Un jugement contradictoire, ou contradictoire à signifier, se conteste par un appel. Dix jours pour demander un nouveau procès devant une autre juridiction 3,6.

Un jugement par défaut, lui, s’attaque par une « opposition ». Le condamné reçoit la décision par huissier, puis a dix jours pour la contester 6. L’opposition efface le jugement : l’affaire est rejugée depuis le début 6.

D’où une idée répandue. Ne jamais venir, se faire condamner par défaut, puis tout faire recommencer. Elle bute sur deux verrous.

Premier verrou : un avocat présent suffit à fermer la porte du défaut 3,5. Second verrou : si le condamné obtient un nouveau procès par opposition et ne vient toujours pas, son opposition tombe et la première condamnation reprend effet 6. Se dérober une seconde fois referme la porte pour de bon.

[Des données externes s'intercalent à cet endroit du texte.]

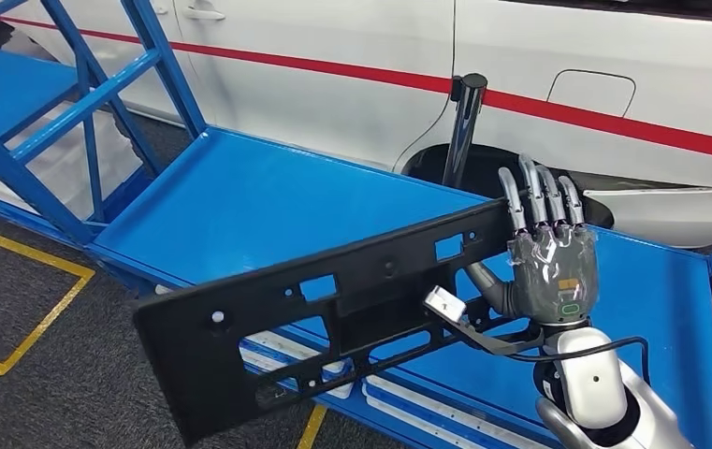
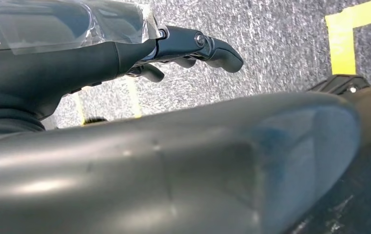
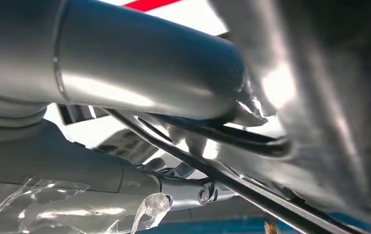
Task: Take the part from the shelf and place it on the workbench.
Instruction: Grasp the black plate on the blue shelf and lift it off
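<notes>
Black plastic part (image 1: 333,309) hangs way out left of the right robot hand (image 1: 550,267), fingers curled over just its end above the blue tabletop (image 1: 268,187), so it might twist loose.

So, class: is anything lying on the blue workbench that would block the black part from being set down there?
Nothing visible. The right hand holds the black part over the workbench, whose blue top looks bare.

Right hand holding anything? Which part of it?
Yes. The right hand grips the long black plastic panel at its right end, fingers hooked over the top edge, above the blue workbench. Left hand holds nothing visible.
</notes>
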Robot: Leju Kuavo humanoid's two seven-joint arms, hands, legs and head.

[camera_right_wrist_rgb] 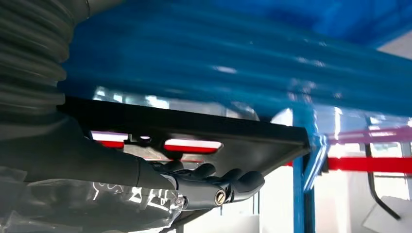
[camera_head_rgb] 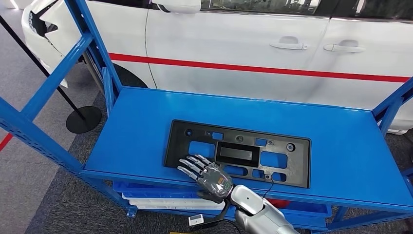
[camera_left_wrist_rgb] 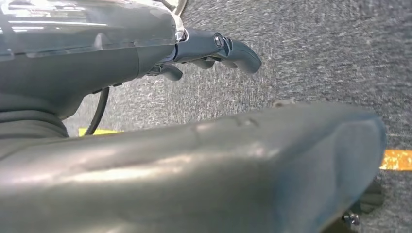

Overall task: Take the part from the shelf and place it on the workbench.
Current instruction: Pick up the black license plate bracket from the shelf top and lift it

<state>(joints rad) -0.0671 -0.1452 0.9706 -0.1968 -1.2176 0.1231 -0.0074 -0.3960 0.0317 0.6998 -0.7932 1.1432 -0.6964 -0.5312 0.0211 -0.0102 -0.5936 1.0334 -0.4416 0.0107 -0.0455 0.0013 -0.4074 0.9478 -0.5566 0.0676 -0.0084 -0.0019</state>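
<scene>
The part, a flat black plastic plate with several cut-outs, lies on the top level of the blue shelf, near its front edge. My right hand reaches over that edge. Its spread fingers rest flat on the plate's front left area, and the thumb sits down by the shelf's front lip. In the right wrist view the dark fingers lie against the black plate, with the blue deck behind it. My left hand hangs over the grey carpet, fingers loosely bent and holding nothing.
A white car with a red stripe stands close behind the shelf. Blue slanted uprights frame the left side. A black stand base sits on the floor there. A lower level holds white flat items. A yellow floor line crosses the carpet.
</scene>
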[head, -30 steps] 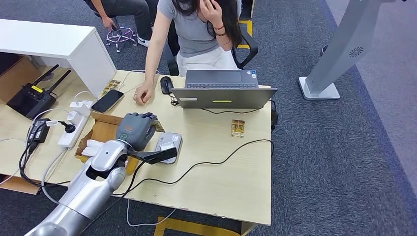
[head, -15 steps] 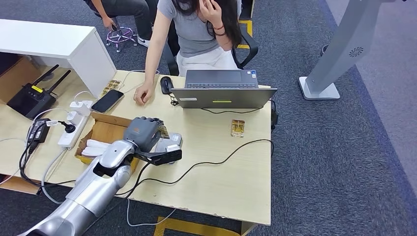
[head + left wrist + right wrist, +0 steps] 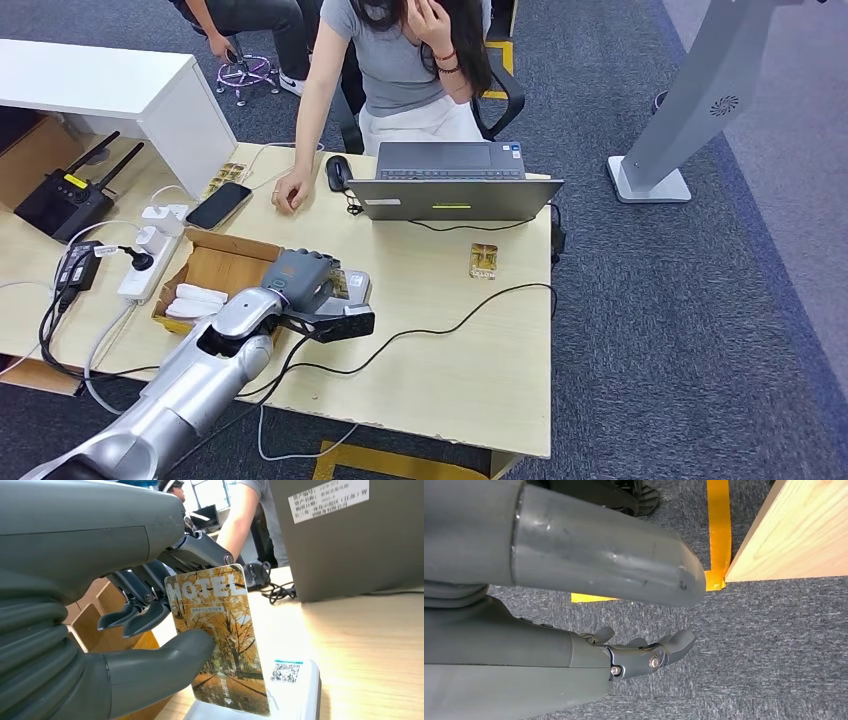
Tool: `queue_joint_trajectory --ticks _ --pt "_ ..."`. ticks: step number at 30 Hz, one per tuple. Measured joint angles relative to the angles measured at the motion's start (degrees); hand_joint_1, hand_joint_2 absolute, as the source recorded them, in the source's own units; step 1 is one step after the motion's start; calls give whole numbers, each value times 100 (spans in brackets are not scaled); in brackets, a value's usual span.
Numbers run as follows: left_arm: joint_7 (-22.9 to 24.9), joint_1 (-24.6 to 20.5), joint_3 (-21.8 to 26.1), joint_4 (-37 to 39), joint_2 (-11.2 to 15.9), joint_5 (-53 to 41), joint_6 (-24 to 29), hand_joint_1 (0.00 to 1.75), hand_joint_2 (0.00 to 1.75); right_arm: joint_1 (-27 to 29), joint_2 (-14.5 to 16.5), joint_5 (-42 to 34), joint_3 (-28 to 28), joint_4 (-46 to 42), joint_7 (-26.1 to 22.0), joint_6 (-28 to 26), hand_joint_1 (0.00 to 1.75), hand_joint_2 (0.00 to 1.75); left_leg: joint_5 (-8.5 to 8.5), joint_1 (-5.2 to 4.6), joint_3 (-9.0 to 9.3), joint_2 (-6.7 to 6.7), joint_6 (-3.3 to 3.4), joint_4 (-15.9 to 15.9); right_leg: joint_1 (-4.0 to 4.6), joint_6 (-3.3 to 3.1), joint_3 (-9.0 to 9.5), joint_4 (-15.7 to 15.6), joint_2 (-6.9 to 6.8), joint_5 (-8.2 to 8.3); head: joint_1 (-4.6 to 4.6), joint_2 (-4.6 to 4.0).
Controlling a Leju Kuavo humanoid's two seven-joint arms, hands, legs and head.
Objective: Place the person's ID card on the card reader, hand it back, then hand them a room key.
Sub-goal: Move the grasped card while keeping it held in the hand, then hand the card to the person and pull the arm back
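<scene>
My left hand [image 3: 300,281] pinches a card printed HOTEL with yellow autumn trees [image 3: 218,635] between the thumb and the fingers [image 3: 131,616]. The card [image 3: 339,285] stands nearly upright, its lower edge just over the white card reader [image 3: 297,690], which carries a QR sticker. That reader [image 3: 360,284] lies mid-table beside the cardboard box, mostly hidden under my hand. A second, similar card [image 3: 483,260] lies flat in front of the laptop. My right hand [image 3: 634,655] hangs beside the table edge over the carpet, fingers apart and holding nothing.
A person sits behind the table with one hand [image 3: 290,194] resting on it near a mouse [image 3: 338,172]. An open laptop [image 3: 455,196] stands at the back. A cardboard box [image 3: 215,268], phone [image 3: 218,205], power strip [image 3: 150,255] and a black cable [image 3: 450,325] are nearby.
My left hand has carried the card to the right, from beside the box to above the card reader. The person and the other things have stayed put.
</scene>
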Motion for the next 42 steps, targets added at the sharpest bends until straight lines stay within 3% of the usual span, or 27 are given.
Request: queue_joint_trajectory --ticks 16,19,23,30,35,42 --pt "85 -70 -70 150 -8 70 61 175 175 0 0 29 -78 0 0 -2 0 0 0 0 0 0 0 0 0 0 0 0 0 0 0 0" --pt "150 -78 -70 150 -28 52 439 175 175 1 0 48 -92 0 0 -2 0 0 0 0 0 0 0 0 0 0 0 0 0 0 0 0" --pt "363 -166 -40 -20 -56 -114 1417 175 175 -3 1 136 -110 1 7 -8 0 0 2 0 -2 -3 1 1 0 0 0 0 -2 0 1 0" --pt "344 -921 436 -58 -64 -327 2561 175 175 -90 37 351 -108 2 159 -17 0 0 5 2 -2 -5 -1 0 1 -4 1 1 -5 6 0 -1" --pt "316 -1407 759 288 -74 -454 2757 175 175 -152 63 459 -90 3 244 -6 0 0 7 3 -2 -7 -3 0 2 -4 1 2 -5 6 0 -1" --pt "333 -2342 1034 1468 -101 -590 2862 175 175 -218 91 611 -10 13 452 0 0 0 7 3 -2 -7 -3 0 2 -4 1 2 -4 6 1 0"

Des mots en public ou entre soi

Reste le fond : sous quel nom la justice poursuit les propos racistes d’un patron.

Il n’existe pas de « délit de racisme » unique. Tout dépend des mots, et surtout de leur caractère public.

Tenus en public, ces propos relèvent de l’injure publique à caractère raciste. C’est la loi de 1881. La peine peut monter à un an de prison et 45 000 euros d’amende, devant le tribunal correctionnel 7. C’est la qualification retenue ici 2.

Les mêmes mots tenus dans un cercle fermé changent de catégorie. Ils deviennent une simple contravention, jugée au tribunal de police, avec une amende bien plus basse 8. La frontière entre public et privé décide donc de presque tout.

Un second terrain existe, en parallèle du pénal. Devant les prud’hommes, un employeur informé de propos racistes doit agir. S’il ne fait rien, il engage sa propre responsabilité, et un licenciement motivé par le racisme peut être annulé 9. Les deux plans se cumulent : un salarié peut être partie civile au pénal et agir aux prud’hommes 9.

Le verdict attendu

À l’audience, la défense a avancé une hypothèse : le patron aurait été drogué à son insu, des analyses étaient annoncées 1. Rien n’est tranché.

Le tribunal rendra sa décision le 5 octobre 2026 2. Tant qu’elle n’est pas prononcée, Daniel Marion reste présumé innocent.

Une chose est déjà acquise. Son absence n’a pas gelé le dossier, ni gagné de temps. La justice a suivi son cours sans lui.